東京・羽田空港のC滑走路上で日本航空と海上保安庁の航空機が衝突した死傷事故で、着陸機の接近する滑走路に別の航空機が進入する事態が起きた場合、管制塔のモニター画面で滑走路を黄色く点滅させる支援システムが、同空港にあることがわかった。4滑走路すべてに導入され、事故当日も作動していたという。国の運輸安全委員会や国土交通省は、滑走路の監視状況を詳しく調べる。

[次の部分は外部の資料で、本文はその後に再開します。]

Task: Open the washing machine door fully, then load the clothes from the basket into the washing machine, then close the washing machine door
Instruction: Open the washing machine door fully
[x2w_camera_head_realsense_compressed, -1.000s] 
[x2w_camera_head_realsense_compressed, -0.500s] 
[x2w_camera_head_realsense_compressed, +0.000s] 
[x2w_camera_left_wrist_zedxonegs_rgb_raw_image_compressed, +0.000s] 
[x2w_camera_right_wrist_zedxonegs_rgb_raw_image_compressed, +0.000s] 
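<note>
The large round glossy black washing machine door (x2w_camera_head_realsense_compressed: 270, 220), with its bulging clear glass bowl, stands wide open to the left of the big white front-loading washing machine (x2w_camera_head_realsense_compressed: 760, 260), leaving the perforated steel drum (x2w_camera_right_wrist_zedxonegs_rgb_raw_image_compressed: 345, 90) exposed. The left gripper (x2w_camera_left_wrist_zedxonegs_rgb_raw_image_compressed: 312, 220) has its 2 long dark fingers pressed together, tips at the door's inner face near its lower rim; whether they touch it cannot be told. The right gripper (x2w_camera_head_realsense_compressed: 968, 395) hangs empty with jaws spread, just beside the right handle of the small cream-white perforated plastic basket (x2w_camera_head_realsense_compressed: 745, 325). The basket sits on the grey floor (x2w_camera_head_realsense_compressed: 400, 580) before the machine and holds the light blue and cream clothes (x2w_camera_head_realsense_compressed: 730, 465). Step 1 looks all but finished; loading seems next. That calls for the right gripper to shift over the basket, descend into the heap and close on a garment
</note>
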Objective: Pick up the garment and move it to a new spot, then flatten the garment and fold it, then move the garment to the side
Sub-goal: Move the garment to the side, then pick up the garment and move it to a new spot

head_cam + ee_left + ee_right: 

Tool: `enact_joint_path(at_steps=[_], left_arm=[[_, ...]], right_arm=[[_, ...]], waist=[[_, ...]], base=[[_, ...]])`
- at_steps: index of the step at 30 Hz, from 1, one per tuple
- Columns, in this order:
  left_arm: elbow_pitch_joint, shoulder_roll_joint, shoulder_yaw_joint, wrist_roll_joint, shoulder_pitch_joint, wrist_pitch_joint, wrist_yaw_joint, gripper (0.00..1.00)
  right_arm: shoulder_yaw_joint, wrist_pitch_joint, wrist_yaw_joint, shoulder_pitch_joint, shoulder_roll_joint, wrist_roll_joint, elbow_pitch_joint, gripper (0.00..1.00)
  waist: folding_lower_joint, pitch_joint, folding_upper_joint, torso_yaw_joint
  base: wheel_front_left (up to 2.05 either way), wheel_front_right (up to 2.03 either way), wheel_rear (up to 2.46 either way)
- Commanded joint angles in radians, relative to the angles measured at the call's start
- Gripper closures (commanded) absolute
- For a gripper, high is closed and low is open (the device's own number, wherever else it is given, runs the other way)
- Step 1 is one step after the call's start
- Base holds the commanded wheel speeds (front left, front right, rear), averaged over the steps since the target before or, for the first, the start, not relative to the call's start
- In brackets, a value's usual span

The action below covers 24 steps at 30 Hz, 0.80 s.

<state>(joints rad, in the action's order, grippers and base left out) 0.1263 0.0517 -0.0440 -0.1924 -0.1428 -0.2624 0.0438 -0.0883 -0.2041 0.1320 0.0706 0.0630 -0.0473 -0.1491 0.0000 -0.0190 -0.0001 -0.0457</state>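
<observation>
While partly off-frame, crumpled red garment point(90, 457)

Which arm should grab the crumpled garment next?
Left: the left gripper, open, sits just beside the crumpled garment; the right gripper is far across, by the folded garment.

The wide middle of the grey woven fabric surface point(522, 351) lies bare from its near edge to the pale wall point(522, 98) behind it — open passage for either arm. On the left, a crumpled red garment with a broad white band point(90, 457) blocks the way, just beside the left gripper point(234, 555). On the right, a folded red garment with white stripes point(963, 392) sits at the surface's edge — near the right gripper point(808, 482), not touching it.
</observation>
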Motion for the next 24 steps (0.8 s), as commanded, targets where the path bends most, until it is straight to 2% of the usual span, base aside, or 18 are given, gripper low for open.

国交省が5日、明らかにした。同省によると、同システムは「滑走路占有監視支援機能」と呼ばれる。着陸機が接近しているのに離陸予定機や横断機が滑走路に入った場合、管制官の前にあるモニター画面の一つで滑走路全体が黄色で点滅し、航空機も赤く表示される。音声などによる警告機能はないという。
パイロットが管制官の指示を取り違えて滑走路へ誤進入するトラブルが2007年秋に国内の空港で相次いだことを受け、国交省は08年に導入を決定。羽田、成田、中部、関西、伊丹、福岡、那覇の7空港の全滑走路で運用されている。
システムは衝突事故当日も作動していたが、国交省の担当者は「管制官が自分の目で見て指示する際の補助的な表示であり、常時その画面を凝視することを求められる性質のものではなかった」と説明。
ただ、羽田では6日から専属の担当者を置き、画面を常時確認することにしたという。
今回の事故では、管制官の許可がない状況で滑走路に進入した海保機が、滑走路上で約40秒間待機していたことがわかっている。